Panelists shared their final thoughts:

  • Max – perhaps we need an alt.chi or similar session called repliCHI, a place for people to publish work like this.
  • Wendy – that might be possible! “I think we should encourage students to replicate in coursework” and then publish like that.
  • Harold – Think of how you can “build something that improves reproducibility” – we can change the models of publication this way.
  • Ed – We must change the HCI curriculum. It doesn’t always [though there are notable cases where it does] include stuff drawn from psychology. We can always experiment in conferences.
  • Michael – There are techniques to “replicate” systems quickly, like as part of a prototyping process, that can inform our design, and we shouldn’t neglect these.
  • Dan – I almost always ask interns to reproduce results. Perfect reproductions are boring, but they’re almost never perfect, and then we learn something.

7 Responses to “CHI 2011’s RepliCHI Panel”

  • David Karger says:

    I agree with the comment that “replication is not reproduction”. We may rarely replicate experiments exactly. But how often do we perform an experiment that informs regarding the same issue as another experiment? From the perspective of exploring a space of possibilities, I think one could argue it is better to perform a different but related experiment (that might reveal something entirely new) than to duplicate a previous one.

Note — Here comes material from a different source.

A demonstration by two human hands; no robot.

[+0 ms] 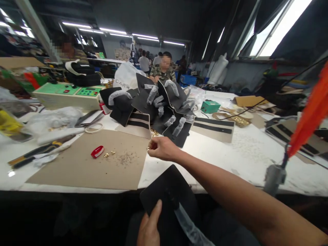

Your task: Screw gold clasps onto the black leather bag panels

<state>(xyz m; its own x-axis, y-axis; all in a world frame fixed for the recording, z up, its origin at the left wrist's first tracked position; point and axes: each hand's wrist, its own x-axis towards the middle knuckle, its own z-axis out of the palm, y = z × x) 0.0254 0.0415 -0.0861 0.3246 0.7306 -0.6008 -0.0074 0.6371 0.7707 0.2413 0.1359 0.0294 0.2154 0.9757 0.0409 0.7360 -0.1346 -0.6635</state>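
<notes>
My left hand (150,225) grips a black panel (164,191) by its left edge, below the table's front edge. A strap in clear plastic (188,223) is attached to that panel. Over the table, my right hand (162,148) is pinched on a small gold ring (148,149), which shows at the fingertips. Just behind the right hand lie small gold pieces (154,133). On the brown board (84,171) to the left are a red tape roll (97,152), a few gold rings (106,155) and scattered dark bits (126,158).
Black panels with wrapped straps (151,99) are piled behind my right hand. Pliers (46,148) and a green-topped machine (68,94) stand left. A green box (210,106), a gold roll (241,120) and an orange hanging strip (311,109) are right. A person (164,68) sits beyond the pile.
</notes>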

  • The opening remark about “would you try to replicate art” strikes me as curious—of course you would. For centuries, artists constantly replicated each other. Either directly (think of all the Lichtenstein which are studies of impressionist and post impressionist paintings) or indirectly (an example here is the collection of artists painting the same scenes of Montmartre). In both of these example cases, as was pointed out here, replication was not about duplication. This speaks to David Karger’s ‘perform a different but related experiment’ comment here; on this theme, Toulouse-Lautrec has been quoted of saying “novelty is seldom essential” for the same reasons. Perhaps, the community is focused on novelty too much?

  • [...] or prior to making “incremental” advances vs. a focus on novelty and innovation. Nice summary here. I think the panelists and audience were generally leading toward increasing the use of replication [...]

  • [...] A blog post summarising the RepliCHI panel. [...]

  • The “unknown person” was Prof. Jan Borchers from the Media Computing Group at RWTH Aachen University in Germany.

  • Niels Henze says:

    I wondered about the statement “A third of papers published in a machine learning journal weren’t reproducible”. I guess it was the Journal of Machine Learning Research. Does anyone have a link that backs up the statement?

  • Melanie says:

    The opening remark about “would you try to replicate art” strikes me as curious—of course you would.